We found that this sometimes leads to huge unit cell with empty gaps between layers of molecules (see Supplementary Methods and Supplementary Fig. 19). To solve this issue, a three-step minimization process was applied as (1) initial optimization using FIT + DMA; (2) a second minimization with FIT + DMA with a small (0.1 GPa) pressure applied; (3) final reoptimization with FIT + DMA and no pressure. The first minimization without pressure is to ensure that the energy does not go uphill so that no energy barrier is overcome during local minimization. The second minimization with pressure applied is to compress the unit cell to remove artificial voids and the third step is to give the energy on the original energy landscape.

Two minima are considered to be connected at a given lid energy if the trajectories that start at or visit these minima are found to sample a common local minimum. Thus, the identification of identical structures (corresponding to the same local minimum) is an essential process to obtain the disconnectivity graph.

We use a two-step strategy: (1) a fast initial screen for duplicates is performed by comparison of simulated X-ray diffraction patterns, followed by (2) checking of duplicates using the COMPACK algorithm56, which compares interatomic distances and angles within a cluster of 30 molecules taken from the compared crystal structures (see full details in the Supplementary Methods).

Discussion of the convergence of threshold sampling is given in the Supplementary Methods (and Supplementary Figs. 20, 21).

### Structural descriptors and data featuring

Two descriptors of structural similarity—atom-centred symmetry functions (ACSFs)46 and the smooth overlap of atomic positions (SOAP)45—were used to investigate geometric clustering of crystal structures and their clustering into superbasins based on threshold simulations. Both approaches provide a measure of structural similarity based on comparison of local atomic environments.

ACSFs capture structural information from a series of radial and angular functions, which depend on neighbouring atomic positions out to a cutoff radius Rc. We use ACSFs grouped by element, i.e. the functions are evaluated separately for all pairs (for radial functions) and triples (angular functions) of elements. The spacing and width of ACSFs is chosen as in the ANI-1 neural network force field57.

In the SOAP kernel, the local region of each atom is described individually by a sum of Gaussians centred on all atoms within the local environment.
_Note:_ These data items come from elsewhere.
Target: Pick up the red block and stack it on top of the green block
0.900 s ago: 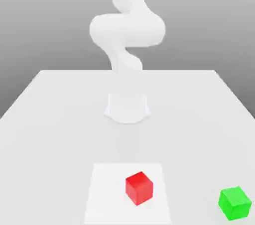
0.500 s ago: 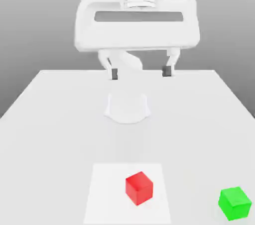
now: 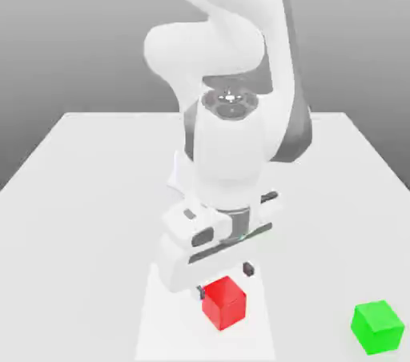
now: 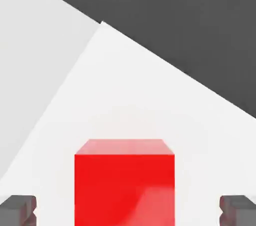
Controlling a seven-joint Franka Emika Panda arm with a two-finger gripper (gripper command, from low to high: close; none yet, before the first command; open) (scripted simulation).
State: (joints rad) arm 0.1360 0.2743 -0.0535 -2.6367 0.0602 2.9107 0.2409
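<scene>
Exterior view: the pincer (image 3: 224, 281) hangs spread open at the red block (image 3: 224, 303)

Down on the white patch (image 3: 172, 328) of the pale surface (image 3: 80, 232) sits the red block, while the green block (image 3: 377, 327) sits well apart on the bare surface, toward the exterior view's right; in the hand view the red block lies between the two parted fingertips (image 4: 19, 210), with a gap on either side, so the pincer grips nothing, and the arm (image 3: 230, 144) reaches down from above, its hand turned at a slant

Smooth, plastic-looking red block (image 3: 224, 303) – faint sheen; arm (image 3: 230, 148) – smooth, glossy white.
</scene>
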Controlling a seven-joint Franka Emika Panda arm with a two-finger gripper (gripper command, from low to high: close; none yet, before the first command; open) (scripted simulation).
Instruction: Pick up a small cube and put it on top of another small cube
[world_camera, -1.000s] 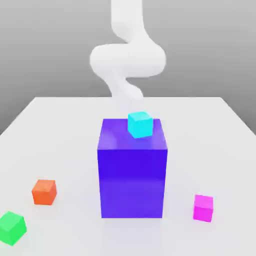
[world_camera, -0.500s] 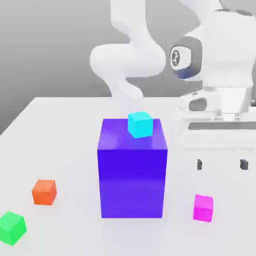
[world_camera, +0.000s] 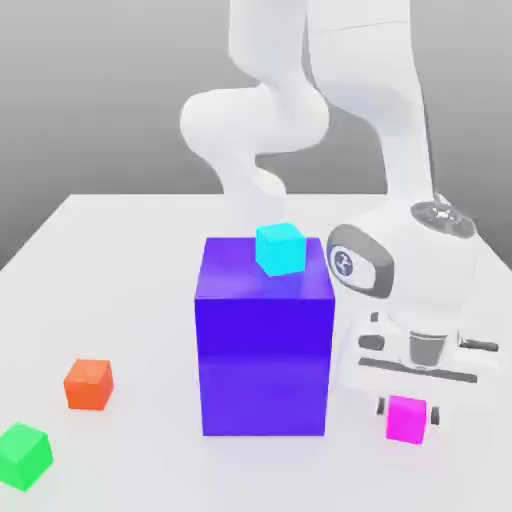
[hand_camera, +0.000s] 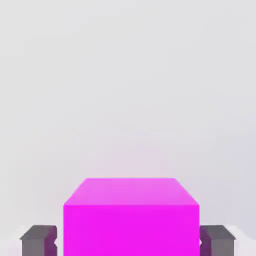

The approach applied here to calculate the similarity between two structures based on similarity of their atomic environments is the regularized-entropy match (REMatch) kernel.

Full details of ACSF and SOAP are provided in the Supplementary Methods.

Principal component analysis (PCA)58 and the clustering method HDBSCAN*47 are used to analyse the distribution of crystal structures in descriptor space, for comparison with the clustering into energy basins determined by the threshold simulations.